▸ **Exercise description**
Work through the data below and state how many lines contain "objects", giving that number alone.

Records excerpted from a collection:
-=-=-=-=-

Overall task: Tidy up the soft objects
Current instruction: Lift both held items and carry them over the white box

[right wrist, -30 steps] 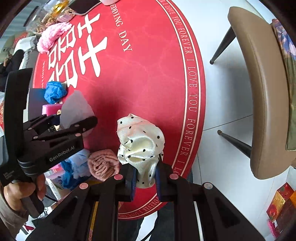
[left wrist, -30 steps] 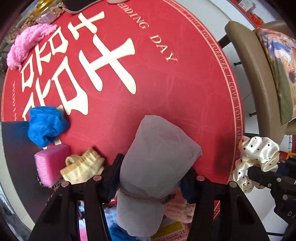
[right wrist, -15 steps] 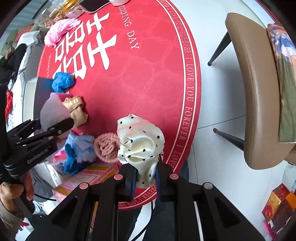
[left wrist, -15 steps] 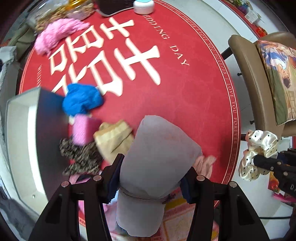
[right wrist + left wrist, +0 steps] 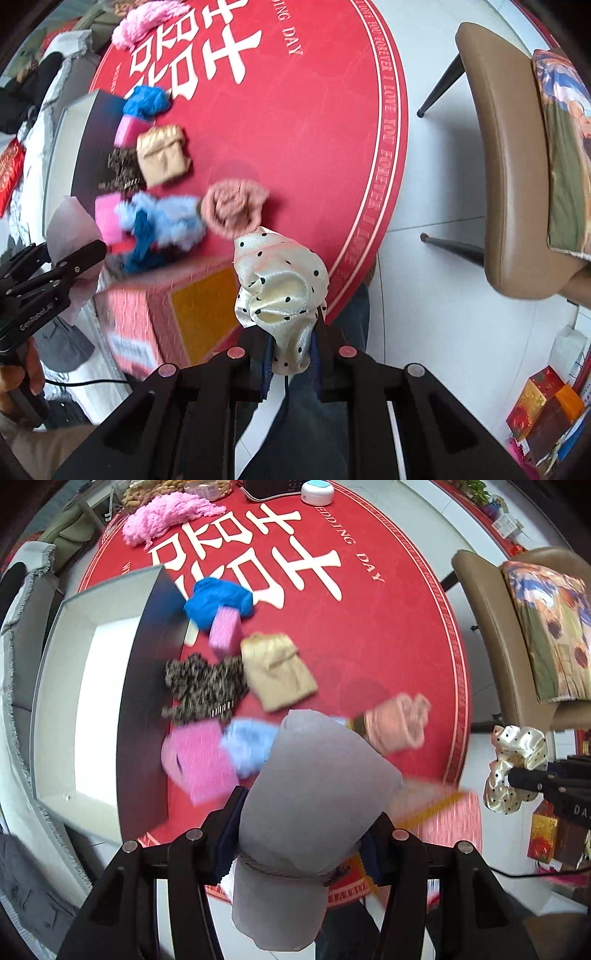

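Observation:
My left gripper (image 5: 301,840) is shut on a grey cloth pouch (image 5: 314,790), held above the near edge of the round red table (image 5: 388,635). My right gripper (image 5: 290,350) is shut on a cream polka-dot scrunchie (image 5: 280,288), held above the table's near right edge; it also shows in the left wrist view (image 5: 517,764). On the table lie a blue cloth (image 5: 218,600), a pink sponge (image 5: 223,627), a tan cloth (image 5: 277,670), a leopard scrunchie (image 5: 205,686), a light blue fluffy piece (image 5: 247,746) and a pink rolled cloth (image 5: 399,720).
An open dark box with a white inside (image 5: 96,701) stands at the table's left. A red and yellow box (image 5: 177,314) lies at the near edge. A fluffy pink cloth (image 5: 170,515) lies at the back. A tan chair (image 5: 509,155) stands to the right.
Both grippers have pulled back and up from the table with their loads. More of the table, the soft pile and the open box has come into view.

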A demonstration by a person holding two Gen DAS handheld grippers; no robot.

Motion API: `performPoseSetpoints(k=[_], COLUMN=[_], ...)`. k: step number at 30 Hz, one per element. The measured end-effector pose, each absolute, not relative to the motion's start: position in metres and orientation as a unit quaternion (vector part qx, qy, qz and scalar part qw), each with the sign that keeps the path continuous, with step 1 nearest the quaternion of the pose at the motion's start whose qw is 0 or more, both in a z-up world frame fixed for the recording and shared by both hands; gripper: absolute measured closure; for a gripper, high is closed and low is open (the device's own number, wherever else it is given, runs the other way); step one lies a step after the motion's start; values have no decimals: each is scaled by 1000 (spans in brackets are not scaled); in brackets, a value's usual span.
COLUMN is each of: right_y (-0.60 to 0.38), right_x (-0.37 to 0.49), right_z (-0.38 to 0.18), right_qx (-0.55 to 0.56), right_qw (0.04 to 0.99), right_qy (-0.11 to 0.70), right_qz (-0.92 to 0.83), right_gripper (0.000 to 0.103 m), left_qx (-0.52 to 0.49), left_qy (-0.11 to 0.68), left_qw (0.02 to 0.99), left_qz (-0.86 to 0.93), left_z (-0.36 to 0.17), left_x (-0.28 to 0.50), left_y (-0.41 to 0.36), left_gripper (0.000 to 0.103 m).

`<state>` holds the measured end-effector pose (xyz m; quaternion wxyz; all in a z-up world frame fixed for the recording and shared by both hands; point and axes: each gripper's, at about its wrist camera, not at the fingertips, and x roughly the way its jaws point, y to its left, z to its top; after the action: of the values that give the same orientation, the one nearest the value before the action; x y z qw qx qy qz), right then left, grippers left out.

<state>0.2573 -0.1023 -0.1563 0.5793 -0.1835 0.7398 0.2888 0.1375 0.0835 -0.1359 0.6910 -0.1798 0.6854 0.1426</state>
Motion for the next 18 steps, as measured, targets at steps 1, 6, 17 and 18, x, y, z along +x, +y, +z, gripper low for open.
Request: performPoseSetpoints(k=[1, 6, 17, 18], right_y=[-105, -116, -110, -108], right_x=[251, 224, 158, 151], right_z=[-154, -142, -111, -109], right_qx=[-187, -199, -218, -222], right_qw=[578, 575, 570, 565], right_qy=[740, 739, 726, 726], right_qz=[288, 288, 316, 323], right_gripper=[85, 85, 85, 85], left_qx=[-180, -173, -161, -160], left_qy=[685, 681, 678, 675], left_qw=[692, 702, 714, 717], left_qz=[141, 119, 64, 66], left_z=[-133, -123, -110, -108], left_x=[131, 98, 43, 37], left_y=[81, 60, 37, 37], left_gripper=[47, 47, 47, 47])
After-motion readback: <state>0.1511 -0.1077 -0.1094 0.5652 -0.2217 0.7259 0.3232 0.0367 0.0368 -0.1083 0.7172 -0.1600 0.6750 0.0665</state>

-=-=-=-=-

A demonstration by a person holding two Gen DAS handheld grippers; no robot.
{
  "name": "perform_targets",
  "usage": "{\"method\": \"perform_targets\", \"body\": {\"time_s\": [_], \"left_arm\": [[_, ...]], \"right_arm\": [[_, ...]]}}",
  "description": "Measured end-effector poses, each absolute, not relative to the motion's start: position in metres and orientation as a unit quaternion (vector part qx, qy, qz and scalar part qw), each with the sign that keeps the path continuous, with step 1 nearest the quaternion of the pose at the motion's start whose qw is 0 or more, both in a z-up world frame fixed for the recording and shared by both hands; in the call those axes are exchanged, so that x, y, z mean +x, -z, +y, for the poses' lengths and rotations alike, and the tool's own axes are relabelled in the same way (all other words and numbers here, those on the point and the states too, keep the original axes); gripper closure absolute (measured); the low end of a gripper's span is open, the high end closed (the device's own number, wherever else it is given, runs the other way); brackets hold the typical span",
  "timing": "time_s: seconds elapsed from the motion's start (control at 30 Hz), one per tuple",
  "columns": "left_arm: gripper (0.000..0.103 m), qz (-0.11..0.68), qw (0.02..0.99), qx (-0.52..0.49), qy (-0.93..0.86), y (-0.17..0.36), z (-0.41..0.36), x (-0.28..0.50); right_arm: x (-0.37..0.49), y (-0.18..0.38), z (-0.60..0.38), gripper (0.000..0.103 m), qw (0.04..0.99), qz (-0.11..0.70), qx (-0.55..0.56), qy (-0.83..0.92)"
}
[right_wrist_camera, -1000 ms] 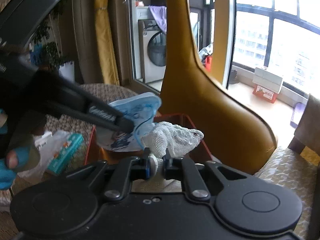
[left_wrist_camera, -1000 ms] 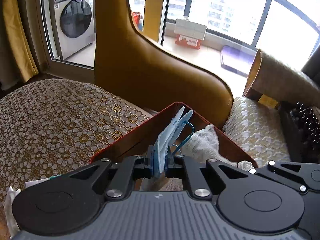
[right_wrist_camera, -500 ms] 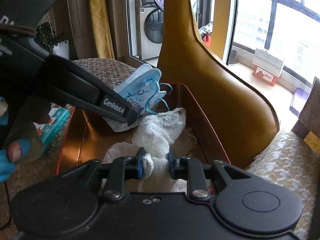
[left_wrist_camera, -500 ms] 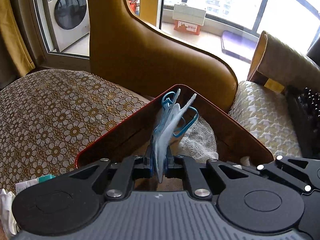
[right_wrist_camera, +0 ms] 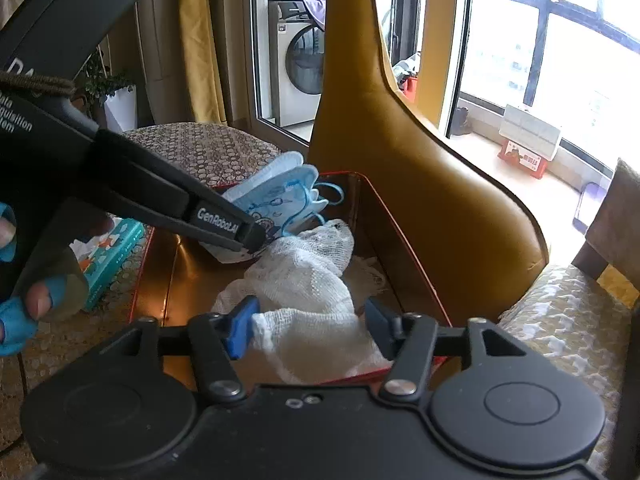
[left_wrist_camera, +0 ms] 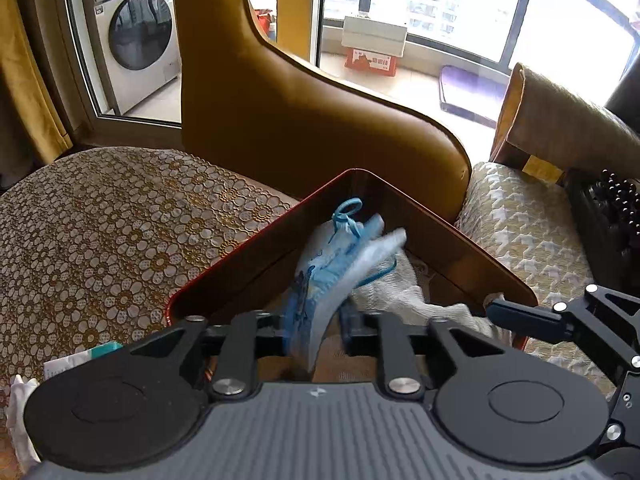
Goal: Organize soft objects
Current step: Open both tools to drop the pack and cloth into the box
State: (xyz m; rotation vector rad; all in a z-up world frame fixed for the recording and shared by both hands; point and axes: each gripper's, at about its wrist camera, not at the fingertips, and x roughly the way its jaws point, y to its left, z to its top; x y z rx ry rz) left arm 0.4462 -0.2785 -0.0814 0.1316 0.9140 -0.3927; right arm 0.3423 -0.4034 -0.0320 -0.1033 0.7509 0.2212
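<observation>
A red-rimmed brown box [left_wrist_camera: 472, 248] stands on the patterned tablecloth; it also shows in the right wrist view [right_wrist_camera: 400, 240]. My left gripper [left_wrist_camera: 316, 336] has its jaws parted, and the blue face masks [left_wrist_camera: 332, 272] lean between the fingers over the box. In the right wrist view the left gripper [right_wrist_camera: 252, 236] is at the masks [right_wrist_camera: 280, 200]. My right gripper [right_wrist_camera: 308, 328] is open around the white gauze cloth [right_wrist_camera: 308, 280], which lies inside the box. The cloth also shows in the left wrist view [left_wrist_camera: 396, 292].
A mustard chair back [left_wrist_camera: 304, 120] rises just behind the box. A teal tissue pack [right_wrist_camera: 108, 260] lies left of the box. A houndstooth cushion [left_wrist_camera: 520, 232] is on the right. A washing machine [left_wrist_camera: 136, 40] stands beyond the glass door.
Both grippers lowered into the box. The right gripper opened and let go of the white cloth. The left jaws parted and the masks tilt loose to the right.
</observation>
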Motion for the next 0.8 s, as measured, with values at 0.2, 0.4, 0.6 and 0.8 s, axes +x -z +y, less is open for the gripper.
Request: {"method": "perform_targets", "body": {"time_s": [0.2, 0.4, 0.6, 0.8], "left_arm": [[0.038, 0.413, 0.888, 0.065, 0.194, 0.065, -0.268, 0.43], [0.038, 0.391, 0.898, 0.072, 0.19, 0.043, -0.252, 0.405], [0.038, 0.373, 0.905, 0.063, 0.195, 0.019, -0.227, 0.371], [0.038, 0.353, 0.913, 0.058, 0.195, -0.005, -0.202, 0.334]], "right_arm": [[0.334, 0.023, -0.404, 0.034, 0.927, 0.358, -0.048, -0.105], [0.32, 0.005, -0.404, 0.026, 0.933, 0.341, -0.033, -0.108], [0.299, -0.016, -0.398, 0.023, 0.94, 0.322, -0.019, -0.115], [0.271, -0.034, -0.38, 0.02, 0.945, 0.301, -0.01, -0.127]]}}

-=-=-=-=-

▸ **Response to this exercise**
2